#457 Too little, too late

Op de valreep van 2021 nam een langslepende fraudezaak een opmerkelijke wending. De verdachte, die onder andere belastingfraude werd verweten, werd integraal vrijgesproken (en ontslagen van alle rechtsvervolging). Wat dit vonnis zo opvallend maakt, is de rol die het Openbaar Ministerie daarbij heeft gespeeld. De officier van justitie heeft de rechter tijdens de zitting namelijk gevraagd de verdachte vrij te spreken wegens een gebrek aan bewijs. Na een vervolging van achtenhalf jaar kwam dit standpunt van het Openbaar Ministerie als een verrassing.

De verdachte zou belastingfraude hebben gepleegd door het opzettelijk onjuist of onvolledig doen van aangiften inkomstenbelasting. In deze zaak stond ter discussie of de zogeheten terbeschikkingstellingsregeling van toepassing was. In dat verband was de belangrijkste vraag of een bepaalde onderneming als fiscaal transparant had moeten worden aangemerkt. Fiscale transparantie houdt in dat voor de belastingheffing ‘door de onderneming heen wordt gekeken’, naar de UBO. De verdachte was er, op advies van zijn adviseurs, van uitgegaan dat géén sprake was van fiscale transparantie en dat derhalve de terbeschikkingstellingsregeling was geëindigd.

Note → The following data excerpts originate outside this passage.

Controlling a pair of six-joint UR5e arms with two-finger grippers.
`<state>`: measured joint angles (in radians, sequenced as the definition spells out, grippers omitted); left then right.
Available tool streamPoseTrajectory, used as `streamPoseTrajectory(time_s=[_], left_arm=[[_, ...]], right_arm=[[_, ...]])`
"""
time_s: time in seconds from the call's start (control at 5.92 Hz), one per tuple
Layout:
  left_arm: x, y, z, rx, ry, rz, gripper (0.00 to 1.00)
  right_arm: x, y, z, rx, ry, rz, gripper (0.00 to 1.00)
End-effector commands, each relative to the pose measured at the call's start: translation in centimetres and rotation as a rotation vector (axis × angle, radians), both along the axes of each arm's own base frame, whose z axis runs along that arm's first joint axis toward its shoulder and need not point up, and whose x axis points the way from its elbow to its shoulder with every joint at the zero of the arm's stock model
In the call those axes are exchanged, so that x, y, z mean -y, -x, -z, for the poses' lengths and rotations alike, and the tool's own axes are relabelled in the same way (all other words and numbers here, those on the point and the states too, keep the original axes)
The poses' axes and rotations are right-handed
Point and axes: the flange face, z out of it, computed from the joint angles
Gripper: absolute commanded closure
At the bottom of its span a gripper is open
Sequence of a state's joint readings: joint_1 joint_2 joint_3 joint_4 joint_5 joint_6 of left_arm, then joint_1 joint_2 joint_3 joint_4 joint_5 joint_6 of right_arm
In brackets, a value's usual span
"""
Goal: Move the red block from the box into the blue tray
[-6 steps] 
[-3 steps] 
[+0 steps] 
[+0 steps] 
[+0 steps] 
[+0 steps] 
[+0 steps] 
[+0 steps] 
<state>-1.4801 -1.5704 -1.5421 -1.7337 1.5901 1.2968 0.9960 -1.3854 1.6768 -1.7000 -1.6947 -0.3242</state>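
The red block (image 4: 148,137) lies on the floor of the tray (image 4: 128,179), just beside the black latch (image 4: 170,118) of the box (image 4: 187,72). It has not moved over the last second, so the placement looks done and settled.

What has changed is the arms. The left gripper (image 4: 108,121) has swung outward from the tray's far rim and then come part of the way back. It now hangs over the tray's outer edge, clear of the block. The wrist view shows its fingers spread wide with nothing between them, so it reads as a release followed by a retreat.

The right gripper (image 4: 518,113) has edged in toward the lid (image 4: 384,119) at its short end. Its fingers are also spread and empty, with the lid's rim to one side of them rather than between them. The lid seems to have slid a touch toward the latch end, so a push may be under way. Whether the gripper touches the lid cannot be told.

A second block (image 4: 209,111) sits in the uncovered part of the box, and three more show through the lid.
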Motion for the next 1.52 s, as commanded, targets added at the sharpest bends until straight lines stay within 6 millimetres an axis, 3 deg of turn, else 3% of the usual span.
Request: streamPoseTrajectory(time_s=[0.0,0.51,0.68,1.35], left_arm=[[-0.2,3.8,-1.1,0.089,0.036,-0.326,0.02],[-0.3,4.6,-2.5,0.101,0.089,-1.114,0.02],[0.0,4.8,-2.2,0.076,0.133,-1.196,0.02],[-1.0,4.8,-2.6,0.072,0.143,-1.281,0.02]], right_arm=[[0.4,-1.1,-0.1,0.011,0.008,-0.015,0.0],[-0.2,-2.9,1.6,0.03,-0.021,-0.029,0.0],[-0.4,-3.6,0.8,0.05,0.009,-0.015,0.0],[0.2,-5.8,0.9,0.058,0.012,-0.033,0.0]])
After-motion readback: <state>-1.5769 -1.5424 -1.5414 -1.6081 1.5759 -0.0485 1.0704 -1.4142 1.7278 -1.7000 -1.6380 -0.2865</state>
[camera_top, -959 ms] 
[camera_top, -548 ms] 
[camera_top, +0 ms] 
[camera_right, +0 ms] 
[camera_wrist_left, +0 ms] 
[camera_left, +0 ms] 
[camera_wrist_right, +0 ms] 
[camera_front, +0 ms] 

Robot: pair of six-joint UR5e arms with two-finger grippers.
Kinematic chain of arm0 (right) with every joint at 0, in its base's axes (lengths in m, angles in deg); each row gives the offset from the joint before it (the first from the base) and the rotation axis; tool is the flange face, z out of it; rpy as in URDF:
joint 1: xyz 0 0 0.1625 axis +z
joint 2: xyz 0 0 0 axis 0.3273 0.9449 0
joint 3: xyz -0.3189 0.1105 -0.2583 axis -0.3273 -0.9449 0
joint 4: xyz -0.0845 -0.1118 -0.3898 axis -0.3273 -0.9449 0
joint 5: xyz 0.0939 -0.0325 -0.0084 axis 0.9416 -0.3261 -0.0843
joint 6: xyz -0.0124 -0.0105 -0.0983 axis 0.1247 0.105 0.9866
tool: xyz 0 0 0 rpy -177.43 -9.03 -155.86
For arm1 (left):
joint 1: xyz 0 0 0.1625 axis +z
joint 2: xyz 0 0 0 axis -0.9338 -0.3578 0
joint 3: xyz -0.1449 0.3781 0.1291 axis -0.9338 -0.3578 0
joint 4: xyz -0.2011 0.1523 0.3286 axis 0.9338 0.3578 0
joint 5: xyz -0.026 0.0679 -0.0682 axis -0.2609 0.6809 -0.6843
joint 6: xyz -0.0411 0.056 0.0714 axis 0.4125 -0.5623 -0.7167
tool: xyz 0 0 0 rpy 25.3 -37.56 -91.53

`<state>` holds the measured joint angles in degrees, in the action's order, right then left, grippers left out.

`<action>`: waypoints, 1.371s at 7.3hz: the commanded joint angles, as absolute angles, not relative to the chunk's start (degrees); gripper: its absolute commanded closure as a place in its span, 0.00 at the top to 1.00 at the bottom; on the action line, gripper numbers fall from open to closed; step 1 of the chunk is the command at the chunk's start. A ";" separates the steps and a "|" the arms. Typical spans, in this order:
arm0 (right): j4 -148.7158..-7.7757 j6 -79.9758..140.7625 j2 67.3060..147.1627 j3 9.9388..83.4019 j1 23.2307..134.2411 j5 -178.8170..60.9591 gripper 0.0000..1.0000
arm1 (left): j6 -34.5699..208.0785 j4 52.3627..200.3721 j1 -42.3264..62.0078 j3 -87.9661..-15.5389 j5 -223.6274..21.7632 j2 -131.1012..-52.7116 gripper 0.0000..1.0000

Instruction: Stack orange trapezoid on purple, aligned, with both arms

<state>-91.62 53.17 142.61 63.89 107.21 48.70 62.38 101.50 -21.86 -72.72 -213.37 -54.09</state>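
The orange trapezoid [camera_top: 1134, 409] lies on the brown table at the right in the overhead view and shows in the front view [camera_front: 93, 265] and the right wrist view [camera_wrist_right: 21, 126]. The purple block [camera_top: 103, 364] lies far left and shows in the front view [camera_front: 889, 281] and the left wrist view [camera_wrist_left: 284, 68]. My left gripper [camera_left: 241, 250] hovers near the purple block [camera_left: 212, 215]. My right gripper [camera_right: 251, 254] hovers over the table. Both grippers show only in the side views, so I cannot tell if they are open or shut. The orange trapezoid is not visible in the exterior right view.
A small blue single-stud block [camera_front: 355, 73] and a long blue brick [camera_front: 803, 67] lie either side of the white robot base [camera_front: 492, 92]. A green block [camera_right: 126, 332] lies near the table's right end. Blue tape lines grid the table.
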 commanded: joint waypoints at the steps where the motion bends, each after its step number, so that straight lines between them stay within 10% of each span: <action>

Volgens het vonnis is vast komen te staan dat wél sprake was van fiscale transparantie en dat de aangiften dus inderdaad onjuist waren. Tijdens de zitting bracht de officier van justitie echter naar voren dat de verdachte geen opzet had gehad op de onjuistheid. Volgens de officier van justitie mocht de verdachte vertrouwen op het advies van zijn adviseurs: “De jurisprudentie van de Hoge Raad brengt met zich dat verdachte zich ter voorkoming van fouten niet zelf in de inhoudelijke aspecten van op hem toepasselijke belastingregelingen hoefde te verdiepen. Om fouten te voorkomen had hij zich juist voorzien van deskundige advisering, terwijl hij geen redenen had om aan de deskundigheid van zijn adviseurs te twijfelen.” De rechtbank volgde de officier in deze zienswijze en sprak de verdachte vrij. Overigens blijkt uit het vonnis dat ook de adviseurs, die niet terechtstonden, er destijds van uitgingen dat sprake was van fiscale transparantie.

Dit is een mooie uitspraak over het ontbreken van opzet wanneer een belastingplichtige vertrouwt op zijn adviseur. In onze praktijk hebben wij met grote regelmaat te maken met cliënten die vervolgd worden voor het hanteren van een fiscale structuur die zij niet zelf hebben bedacht en vaak niet eens goed begrijpen. Het belastingrecht is een buitengewoon complex rechtsgebied. Dat mensen professionele hulp inschakelen om hierbinnen te manoeuvreren, dient te worden aangemoedigd in plaats van bestraft.

Daarnaast zijn wij blij met de (uiteindelijke) opstelling van het Openbaar Ministerie in deze zaak. De officier van justitie – die de zaak van een andere officier had overgenomen – heeft als magistraat de enige juiste keuze gemaakt. Seponeren was niet meer mogelijk, omdat het onderzoek ter terechtzitting door een regiezitting al was aangevangen (242 lid 2 Sv). Hij moest dus wachten tot het requisitoir om zijn zienswijze kenbaar te maken. Dat laatste lijkt ons overigens een onnodig formele gang van zaken – een sepot in dit stadium van het onderzoek is in goed overleg met de rechter soms toch nog een optie.

Deze procedure heeft in totaal achtenhalf jaar geduurd en ongetwijfeld een enorme impact gehad op de verdachte. Het adagium ‘beter laat dan nooit’ gaat daarom niet helemaal op, maar een hand in eigen boezem van het Openbaar Ministerie kunnen wij altijd waarderen.